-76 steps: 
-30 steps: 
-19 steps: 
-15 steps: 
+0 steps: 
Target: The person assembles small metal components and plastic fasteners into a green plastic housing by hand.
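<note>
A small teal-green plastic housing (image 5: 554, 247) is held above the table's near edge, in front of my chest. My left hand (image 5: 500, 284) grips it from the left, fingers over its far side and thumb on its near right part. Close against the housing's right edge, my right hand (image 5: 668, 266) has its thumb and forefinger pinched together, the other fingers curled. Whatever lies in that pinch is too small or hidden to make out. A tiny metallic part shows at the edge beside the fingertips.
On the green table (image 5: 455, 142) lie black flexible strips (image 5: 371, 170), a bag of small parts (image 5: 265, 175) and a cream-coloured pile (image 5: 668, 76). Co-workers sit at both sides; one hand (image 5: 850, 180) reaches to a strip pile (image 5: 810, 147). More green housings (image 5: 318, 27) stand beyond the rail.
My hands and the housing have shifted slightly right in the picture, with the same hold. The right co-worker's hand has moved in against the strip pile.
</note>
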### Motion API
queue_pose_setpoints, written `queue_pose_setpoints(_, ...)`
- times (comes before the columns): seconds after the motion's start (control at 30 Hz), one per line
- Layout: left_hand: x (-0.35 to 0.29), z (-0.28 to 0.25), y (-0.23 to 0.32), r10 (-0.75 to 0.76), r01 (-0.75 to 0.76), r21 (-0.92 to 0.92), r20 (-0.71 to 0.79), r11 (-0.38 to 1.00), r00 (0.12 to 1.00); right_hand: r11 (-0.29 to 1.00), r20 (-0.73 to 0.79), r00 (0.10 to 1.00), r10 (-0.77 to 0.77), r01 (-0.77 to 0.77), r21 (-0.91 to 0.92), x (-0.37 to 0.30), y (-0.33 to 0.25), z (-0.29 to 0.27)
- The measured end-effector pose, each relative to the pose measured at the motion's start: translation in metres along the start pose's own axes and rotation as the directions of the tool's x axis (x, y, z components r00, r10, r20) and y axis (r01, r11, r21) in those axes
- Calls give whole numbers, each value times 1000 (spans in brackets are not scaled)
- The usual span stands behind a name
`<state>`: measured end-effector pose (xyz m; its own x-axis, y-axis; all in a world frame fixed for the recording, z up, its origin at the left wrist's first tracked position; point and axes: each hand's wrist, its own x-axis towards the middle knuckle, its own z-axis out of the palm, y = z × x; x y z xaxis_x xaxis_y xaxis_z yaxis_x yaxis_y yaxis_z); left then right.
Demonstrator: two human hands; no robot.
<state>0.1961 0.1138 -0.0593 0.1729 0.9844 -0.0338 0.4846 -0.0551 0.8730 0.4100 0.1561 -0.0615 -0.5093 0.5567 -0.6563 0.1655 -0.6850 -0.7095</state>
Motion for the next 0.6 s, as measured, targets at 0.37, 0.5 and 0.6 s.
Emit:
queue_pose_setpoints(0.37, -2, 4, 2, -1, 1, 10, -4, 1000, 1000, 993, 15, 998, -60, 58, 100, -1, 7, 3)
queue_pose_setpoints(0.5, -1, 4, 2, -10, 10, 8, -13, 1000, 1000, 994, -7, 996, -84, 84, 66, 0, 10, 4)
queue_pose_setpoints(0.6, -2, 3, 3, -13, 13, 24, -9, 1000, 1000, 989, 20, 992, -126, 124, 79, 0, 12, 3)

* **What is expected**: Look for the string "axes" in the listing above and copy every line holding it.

* **Reply to the exercise**:
- The measured end-effector pose, each relative to the pose measured at the motion's start: translation in metres along the start pose's own axes and rotation as the directions of the tool's x axis (x, y, z components r00, r10, r20) and y axis (r01, r11, r21) in those axes
`<state>`: measured end-effector pose (xyz m; its own x-axis, y-axis; all in a world frame fixed for the recording, z up, its origin at the left wrist's first tracked position; point and axes: each hand's wrist, its own x-axis towards the middle knuckle, its own z-axis out of the palm, y = z × x; x y z xaxis_x xaxis_y xaxis_z yaxis_x yaxis_y yaxis_z); left then right.

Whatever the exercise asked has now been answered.